Back to blogs

Mar 10, 2025

Green

Can we train a high-accuracy vision model for waste sorting without a single real photo?

From Environment Setup to Real Deployment: our end-to-end workflow uses synthetic data to train and refine vision models for waste sorting.

Synthetic data is rapidly becoming a game-changer in machine learning and vision-based AI. Companies across waste management, agriculture, and robotic automation often face high costs and time-consuming processes for data collection and annotation. At Silera, we set out to prove that photorealistic simulation can accelerate model training and reduce costs, all without collecting real-world photos.

Challenge: Waste Sorting Without Real-World Images

Sorting recyclable materials or trash typically demands thousands of labeled images. Gathering them involves messy manual setups, potential health risks, and expensive labeling overhead. Our goal was to demonstrate that even in complex waste environments, an AI vision model could learn purely from synthetic data, starting with a simple yet iconic target: the Starbucks cup.

In this pilot, we physically collected some used Starbucks cups, bent, stained, and crumpled, to serve as our real-world ‘nasty’ test set. We then built digital 3D models to match these shapes, created synthetic scenes, and wanted to see if our purely synthetic-trained model could handle the actual cups without extra real-data training.

Training Overview

Annotated Data Samples Model ~9k YoloV11m, YoloV11n + ~500 YoloV11m

Synthetic Training samples for the first batch of training

In the first iteration, we generated variations in texture/shape/dirt/spills on the Starbucks cup. 9k images were generated with perfect annotations.
Maintained the original Starbucks cup characteristics while adding the trashed components.

We gathered several used Starbucks cups, applying coffee stains and minor tears. These real cups became our final test set, about 100 images, captured with a phone camera under normal indoor lighting.

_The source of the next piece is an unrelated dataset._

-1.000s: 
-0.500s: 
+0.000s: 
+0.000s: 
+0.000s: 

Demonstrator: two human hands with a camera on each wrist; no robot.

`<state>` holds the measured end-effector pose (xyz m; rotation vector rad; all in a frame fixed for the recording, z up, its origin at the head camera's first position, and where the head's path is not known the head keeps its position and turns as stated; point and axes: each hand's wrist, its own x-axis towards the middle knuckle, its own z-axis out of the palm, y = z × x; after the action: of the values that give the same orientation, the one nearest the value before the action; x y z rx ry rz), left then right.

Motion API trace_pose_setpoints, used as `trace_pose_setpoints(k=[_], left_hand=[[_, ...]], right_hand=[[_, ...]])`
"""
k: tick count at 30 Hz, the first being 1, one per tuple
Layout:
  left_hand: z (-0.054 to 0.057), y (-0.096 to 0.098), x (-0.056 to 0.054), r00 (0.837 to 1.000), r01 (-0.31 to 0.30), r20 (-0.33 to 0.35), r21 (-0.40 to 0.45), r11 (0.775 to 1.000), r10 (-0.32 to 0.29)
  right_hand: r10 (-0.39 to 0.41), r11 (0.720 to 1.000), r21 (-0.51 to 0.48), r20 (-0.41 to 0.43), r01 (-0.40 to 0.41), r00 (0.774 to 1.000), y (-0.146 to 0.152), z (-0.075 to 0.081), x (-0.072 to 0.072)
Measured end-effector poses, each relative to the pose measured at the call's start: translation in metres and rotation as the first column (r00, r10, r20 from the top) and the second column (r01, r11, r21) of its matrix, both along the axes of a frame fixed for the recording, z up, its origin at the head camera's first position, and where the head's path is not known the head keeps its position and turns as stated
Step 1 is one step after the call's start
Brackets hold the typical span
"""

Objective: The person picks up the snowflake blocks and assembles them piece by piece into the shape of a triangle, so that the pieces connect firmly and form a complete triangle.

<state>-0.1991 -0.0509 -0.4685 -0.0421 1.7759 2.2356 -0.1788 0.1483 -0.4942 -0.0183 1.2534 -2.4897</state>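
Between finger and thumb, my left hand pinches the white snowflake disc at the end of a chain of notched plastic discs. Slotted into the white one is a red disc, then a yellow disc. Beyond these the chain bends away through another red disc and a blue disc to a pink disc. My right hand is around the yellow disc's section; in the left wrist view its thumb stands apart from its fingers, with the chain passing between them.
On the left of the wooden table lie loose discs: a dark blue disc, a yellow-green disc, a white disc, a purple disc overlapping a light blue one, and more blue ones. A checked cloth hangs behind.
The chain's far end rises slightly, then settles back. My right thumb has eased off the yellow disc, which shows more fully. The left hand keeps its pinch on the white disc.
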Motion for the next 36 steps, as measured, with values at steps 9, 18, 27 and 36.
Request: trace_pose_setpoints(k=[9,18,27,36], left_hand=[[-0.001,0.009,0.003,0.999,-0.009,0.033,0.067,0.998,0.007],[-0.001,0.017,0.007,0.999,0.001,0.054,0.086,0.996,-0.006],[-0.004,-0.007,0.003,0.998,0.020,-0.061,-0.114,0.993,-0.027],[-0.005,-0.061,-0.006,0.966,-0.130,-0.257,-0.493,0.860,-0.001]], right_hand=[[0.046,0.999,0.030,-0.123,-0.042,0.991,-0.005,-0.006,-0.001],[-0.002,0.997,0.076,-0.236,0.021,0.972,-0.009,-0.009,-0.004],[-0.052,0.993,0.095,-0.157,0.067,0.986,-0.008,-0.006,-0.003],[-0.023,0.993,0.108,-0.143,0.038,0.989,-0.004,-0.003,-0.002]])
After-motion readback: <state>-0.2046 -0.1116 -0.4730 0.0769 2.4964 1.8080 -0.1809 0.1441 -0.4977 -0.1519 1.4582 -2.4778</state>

The goal: see if the model trained on synthetic variations alone could accurately detect and segment them.

The first set of training revealed ~0.99 mAP on the val set (synthetic) and good results on OOD real world samples.

mAP (mean Average Precision) is a standard metric to measure how well an object detector performs across multiple classes and thresholds. For context, a 0.995 mAP means near-perfect detection across our entire real test set, something typically difficult with no real training images.

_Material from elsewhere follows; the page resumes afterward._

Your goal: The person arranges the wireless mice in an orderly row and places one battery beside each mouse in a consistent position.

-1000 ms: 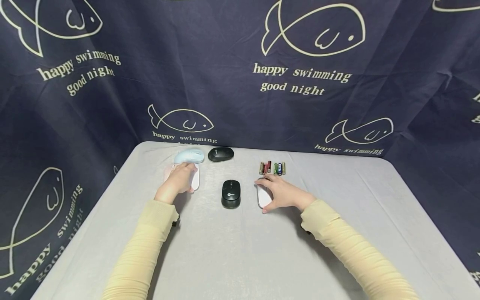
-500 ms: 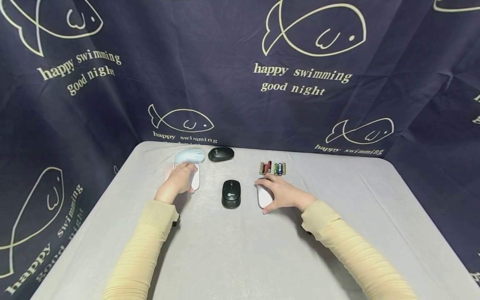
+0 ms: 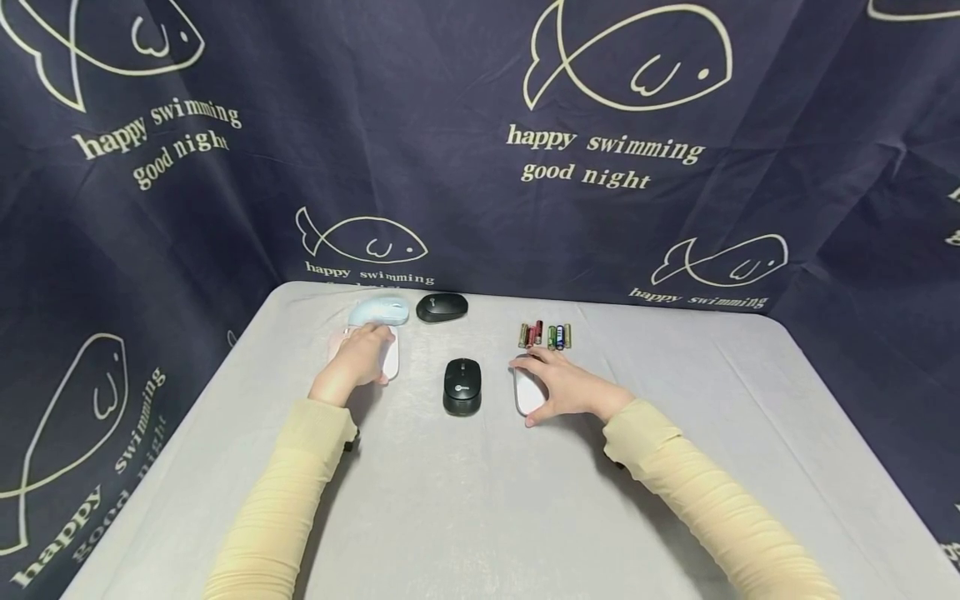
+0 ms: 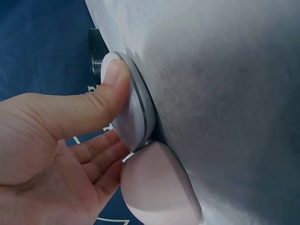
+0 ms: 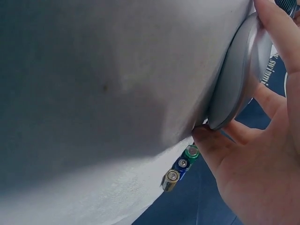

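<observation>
In the head view my left hand [image 3: 362,357] grips a white mouse [image 3: 392,360] at the table's left. The left wrist view shows the thumb on this mouse [image 4: 133,119] and fingers reaching behind it. A pale pink mouse [image 4: 157,187] sits right against it, mostly covered by the hand in the head view. Right of centre, my right hand [image 3: 564,387] holds a second white mouse [image 3: 528,395] with a grey edge, thumb at its near end and fingers at its far end. From the right wrist, this mouse [image 5: 234,77] rests low at the tabletop.
Between the hands lies a black mouse [image 3: 462,387]. A light blue mouse [image 3: 378,312] and another black mouse [image 3: 442,307] are near the back edge. Several small batteries [image 3: 558,337] lie in two groups just beyond the right hand. A dark patterned cloth [image 3: 480,167] hangs behind the table.
</observation>
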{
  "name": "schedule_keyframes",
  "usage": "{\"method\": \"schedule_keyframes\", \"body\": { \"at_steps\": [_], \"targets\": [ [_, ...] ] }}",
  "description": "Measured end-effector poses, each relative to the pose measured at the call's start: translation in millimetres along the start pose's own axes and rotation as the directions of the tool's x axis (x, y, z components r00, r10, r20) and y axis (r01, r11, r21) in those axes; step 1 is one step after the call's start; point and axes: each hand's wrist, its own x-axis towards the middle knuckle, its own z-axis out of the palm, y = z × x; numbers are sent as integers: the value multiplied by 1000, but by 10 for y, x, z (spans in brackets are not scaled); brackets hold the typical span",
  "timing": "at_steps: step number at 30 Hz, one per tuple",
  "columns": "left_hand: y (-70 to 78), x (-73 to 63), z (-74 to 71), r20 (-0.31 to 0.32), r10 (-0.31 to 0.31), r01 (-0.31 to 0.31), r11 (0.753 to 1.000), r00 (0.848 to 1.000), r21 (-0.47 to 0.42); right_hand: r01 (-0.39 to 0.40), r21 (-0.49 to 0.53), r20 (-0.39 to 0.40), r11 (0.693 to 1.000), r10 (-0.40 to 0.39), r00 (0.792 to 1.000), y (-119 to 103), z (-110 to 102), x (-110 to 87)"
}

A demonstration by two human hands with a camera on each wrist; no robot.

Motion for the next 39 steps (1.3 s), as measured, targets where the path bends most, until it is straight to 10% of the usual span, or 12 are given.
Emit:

However, the model was making clear misses on some OOD samples. For eg;

Out-of-distribution (OOD) real-world examples: crumpled or torn cups challenged the initial model, guiding our next data iteration.

OOD (Out-of-Distribution) samples are real-world examples not seen during training, representing scenarios that differ from your synthetic data distribution.

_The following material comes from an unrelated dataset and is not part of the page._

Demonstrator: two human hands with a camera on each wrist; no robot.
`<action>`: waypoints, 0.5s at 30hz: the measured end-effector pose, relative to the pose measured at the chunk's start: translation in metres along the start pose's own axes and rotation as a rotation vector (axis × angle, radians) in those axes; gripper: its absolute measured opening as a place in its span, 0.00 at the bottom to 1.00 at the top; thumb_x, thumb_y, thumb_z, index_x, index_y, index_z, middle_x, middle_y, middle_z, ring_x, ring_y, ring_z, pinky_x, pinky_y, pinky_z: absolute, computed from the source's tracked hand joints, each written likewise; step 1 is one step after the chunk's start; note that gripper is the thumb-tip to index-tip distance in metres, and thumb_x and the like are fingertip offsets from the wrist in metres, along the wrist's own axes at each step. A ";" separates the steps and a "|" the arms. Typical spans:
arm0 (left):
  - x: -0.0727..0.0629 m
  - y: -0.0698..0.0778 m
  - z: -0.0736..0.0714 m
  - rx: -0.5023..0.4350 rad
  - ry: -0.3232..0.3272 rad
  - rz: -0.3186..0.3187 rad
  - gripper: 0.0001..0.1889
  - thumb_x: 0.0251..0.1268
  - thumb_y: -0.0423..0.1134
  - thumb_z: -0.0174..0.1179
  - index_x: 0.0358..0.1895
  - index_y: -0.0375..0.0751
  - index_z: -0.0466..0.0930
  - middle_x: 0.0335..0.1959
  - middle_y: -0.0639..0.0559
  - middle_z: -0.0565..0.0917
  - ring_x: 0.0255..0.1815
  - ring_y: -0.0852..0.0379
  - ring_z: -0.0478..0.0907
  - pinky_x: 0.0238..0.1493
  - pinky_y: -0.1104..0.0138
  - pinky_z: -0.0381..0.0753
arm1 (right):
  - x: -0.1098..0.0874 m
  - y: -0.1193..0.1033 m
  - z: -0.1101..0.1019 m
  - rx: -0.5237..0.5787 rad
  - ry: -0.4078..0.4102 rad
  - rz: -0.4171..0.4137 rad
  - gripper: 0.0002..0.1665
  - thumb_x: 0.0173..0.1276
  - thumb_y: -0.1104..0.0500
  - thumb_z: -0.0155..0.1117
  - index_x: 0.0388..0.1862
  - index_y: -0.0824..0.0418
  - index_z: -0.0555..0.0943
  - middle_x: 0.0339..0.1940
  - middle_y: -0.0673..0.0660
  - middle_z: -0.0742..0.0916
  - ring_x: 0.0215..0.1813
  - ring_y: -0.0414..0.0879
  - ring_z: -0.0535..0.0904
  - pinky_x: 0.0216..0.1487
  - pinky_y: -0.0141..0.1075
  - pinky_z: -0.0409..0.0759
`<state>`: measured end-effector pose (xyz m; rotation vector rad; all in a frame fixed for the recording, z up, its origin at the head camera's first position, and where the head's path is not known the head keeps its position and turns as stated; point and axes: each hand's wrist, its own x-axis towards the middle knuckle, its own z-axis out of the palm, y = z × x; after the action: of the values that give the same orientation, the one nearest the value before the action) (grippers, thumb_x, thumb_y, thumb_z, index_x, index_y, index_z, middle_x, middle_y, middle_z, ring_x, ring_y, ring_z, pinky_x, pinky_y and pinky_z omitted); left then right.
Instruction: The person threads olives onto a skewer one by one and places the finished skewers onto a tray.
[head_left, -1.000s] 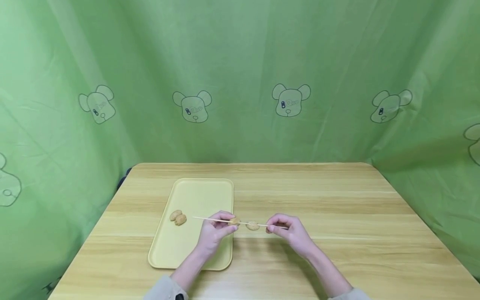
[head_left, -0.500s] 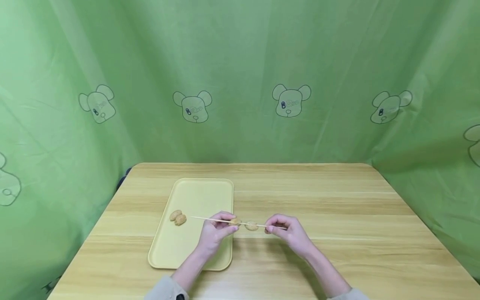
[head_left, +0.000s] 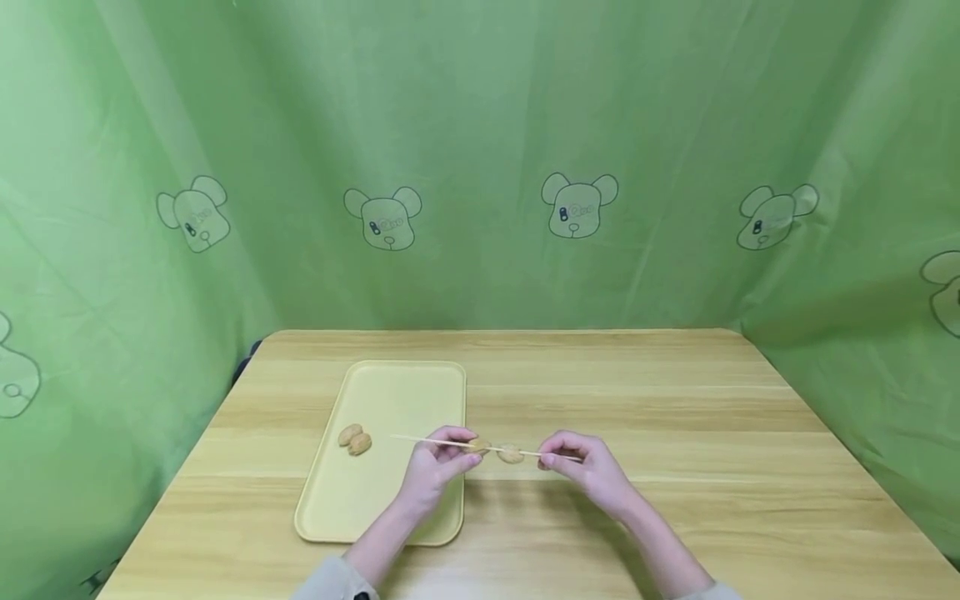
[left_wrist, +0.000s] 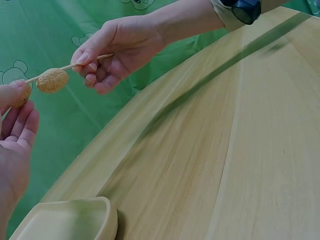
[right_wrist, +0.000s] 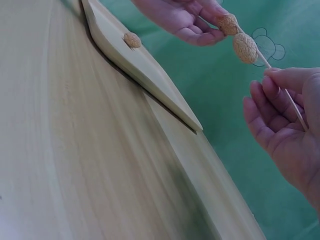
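A thin wooden skewer (head_left: 529, 453) stretches between both hands above the table, with two wrinkled tan oval balls on it. My left hand (head_left: 431, 471) pinches one ball (right_wrist: 228, 24) between thumb and fingers; the skewer's pointed end sticks out beyond that hand over the tray. The other ball (left_wrist: 52, 80) sits on the skewer between the hands, close beside the held one. Thumb and fingertips of my right hand (head_left: 588, 471) pinch the skewer toward its other end, its remaining fingers curled loosely in the right wrist view.
The tan rectangular tray (head_left: 341, 525) lies on the wooden table (head_left: 637, 383), left of centre under the left hand. Two more oval balls (head_left: 360, 444) lie side by side at its left. A green curtain (head_left: 480, 100) hangs behind and around the table.
Both hands have shifted slightly right with the skewer and its balls. The grips look the same. The head view has tilted a little, while the tray and its two balls stay in place.
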<state>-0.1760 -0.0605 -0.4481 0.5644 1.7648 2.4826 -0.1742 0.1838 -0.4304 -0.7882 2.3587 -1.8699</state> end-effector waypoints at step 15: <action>-0.005 0.004 -0.028 0.144 0.076 -0.028 0.19 0.52 0.22 0.61 0.47 0.14 0.68 0.40 0.30 0.78 0.38 0.59 0.78 0.45 0.70 0.79 | -0.010 0.003 -0.021 -0.038 0.077 0.019 0.05 0.64 0.67 0.59 0.36 0.71 0.78 0.31 0.58 0.84 0.36 0.44 0.81 0.41 0.37 0.81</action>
<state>-0.1796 -0.0881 -0.4535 0.4552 1.9770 2.4031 -0.1734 0.2075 -0.4303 -0.7060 2.4450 -1.8871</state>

These missed detections showed our synthetic dataset lacked certain trash variations or textures, so we generated additional specialized images to cover these exact failure modes. This time around with the intention of better segregation from rest of the trash.

Synthetic Training sample for iterative batch

The model missed a handful, so we created an additional 500 specialized synthetic images targeting those failure modes.

Further training improved the mAP to ~0.995 and resulted in better detections on the OOD samples (the ones that were missed before). Demonstrating that iterating synthetic data is both fast and cost-effective.

These graphs show our training (blue) and validation (orange) curves for box loss, classification loss, etc. The continuous drop indicates the model is learning effectively, while near 1.0 precision/recall suggests strong detection performance. The final ~0.995 mAP highlights near-perfect results on our synthetic+OOD test set.

Training curves for box loss, classification loss, and mAP show rapid improvement as we fine-tune the model with new synthetic samples.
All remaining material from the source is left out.